— Ei, onde você vai?
— Vou descendo a ladeira do pelô!
— O que tem lá?
— Tem reboleition, é reboleition, é reboleition, é reboleition...
— E o que mais?
— Ohhh, maiiinha! Anda na prancha, cuidado o tubarão vai te pegar.
— Como? Não entendi...
— É reboleition, é reboleition, é reboleition, é reboleition...
— Isso eu sei caramba, eu quero saber o que tem mais lá?

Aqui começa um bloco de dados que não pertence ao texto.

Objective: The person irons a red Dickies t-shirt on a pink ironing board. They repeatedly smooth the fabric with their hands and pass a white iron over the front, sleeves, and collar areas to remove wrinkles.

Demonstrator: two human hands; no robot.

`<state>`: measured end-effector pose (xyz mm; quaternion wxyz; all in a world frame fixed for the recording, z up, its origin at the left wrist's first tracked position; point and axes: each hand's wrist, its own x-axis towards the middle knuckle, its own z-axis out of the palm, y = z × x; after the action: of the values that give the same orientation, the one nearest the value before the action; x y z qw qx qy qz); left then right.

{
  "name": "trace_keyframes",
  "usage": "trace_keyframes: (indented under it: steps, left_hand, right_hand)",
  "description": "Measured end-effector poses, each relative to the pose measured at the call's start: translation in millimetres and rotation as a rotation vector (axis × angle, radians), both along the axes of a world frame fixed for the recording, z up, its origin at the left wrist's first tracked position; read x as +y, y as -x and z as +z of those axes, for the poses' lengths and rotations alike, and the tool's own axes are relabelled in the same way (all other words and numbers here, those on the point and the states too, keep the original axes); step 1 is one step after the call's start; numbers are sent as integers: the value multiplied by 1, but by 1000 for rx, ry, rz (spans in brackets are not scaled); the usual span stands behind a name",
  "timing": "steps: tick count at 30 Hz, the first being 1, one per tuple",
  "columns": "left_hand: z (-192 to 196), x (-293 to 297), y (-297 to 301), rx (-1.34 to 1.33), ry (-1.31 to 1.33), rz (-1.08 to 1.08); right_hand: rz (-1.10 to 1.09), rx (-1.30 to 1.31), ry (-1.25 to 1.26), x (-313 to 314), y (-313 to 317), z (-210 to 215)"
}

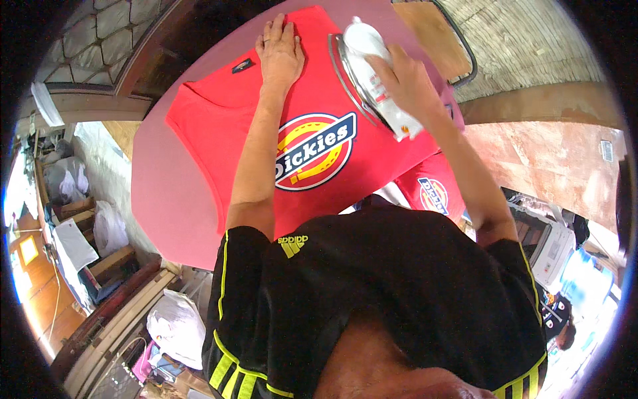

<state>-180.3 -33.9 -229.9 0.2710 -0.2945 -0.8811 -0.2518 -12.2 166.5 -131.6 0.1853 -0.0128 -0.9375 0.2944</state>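
Note:
A red sleeveless shirt [226, 133] is spread on a pink padded ironing surface [156, 179]. A round yellow, white and navy print [316, 151] marks the shirt, and a small dark label sits at its neckline. My left hand [280, 52] lies flat on the cloth near the far edge, fingers stretched out, a ring on one of them. To the right, my right hand [404, 78] is wrapped round the handle of a white iron [363, 41]. The iron's metal soleplate edge shows along its left side, over the shirt. Part of its underside is hidden.
Another red printed garment [430, 191] hangs or lies by the near right edge. White plastic bags [176, 326] and stacked wooden planks [113, 326] stand at the left. A whitish appliance [553, 249] and a blue water jug [588, 279] are at the lower right, near another person [555, 318].

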Motion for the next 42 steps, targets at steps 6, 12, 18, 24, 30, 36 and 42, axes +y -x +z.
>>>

— Levada louca, levada louca, levada louca cá cá cá.
— Levada louca? Mas não estou te entendedendo...
— TIRA O PÉ DO CHÃÃÃÃOOOOOOOOOOO!!!!!
— Estou achando que você tá meio maluco, você só fala isso. Me fala de verdade onde você vai?
— Vou subindo a ladeira do pelô!
— Vai descendo e depois subindo? Tá legal... E quando chegar lá em cima o que tem?
— Aê aê aê aê ei ei ei ei ôeôeôeôeôÔÔÔ...
— O quê?
— Aê aê aê aê ei ei ei ei ôeôeôeôeôÔÔÔ...
— Você usou tóxico?
— Vou descendo na boquinha da garrafa, abaixando até o chão, levantando a mão pra cima, mexendo o popozão, ilêaiê, ilêaiê, lepo, lepo, lepo, lepo!
— Caramba, não estou entendendo nada disso.
— Ohhhh, maiiinha....
— Rapaz... e quando o carnaval acabar, o que você vai fazer?
— Vou subindo a ladeira do pelô...
— Perguntei sobre quando o carnaval acabar meu amigo!
— Vou descendo a ladeira do pelô!
— Desisto! Você tá maluco, não consigo entender essa sua língua.
— Aê aê aê aê ei ei ei ei ôeôeôeôeôÔÔÔ... Fuuuiiiiiiii!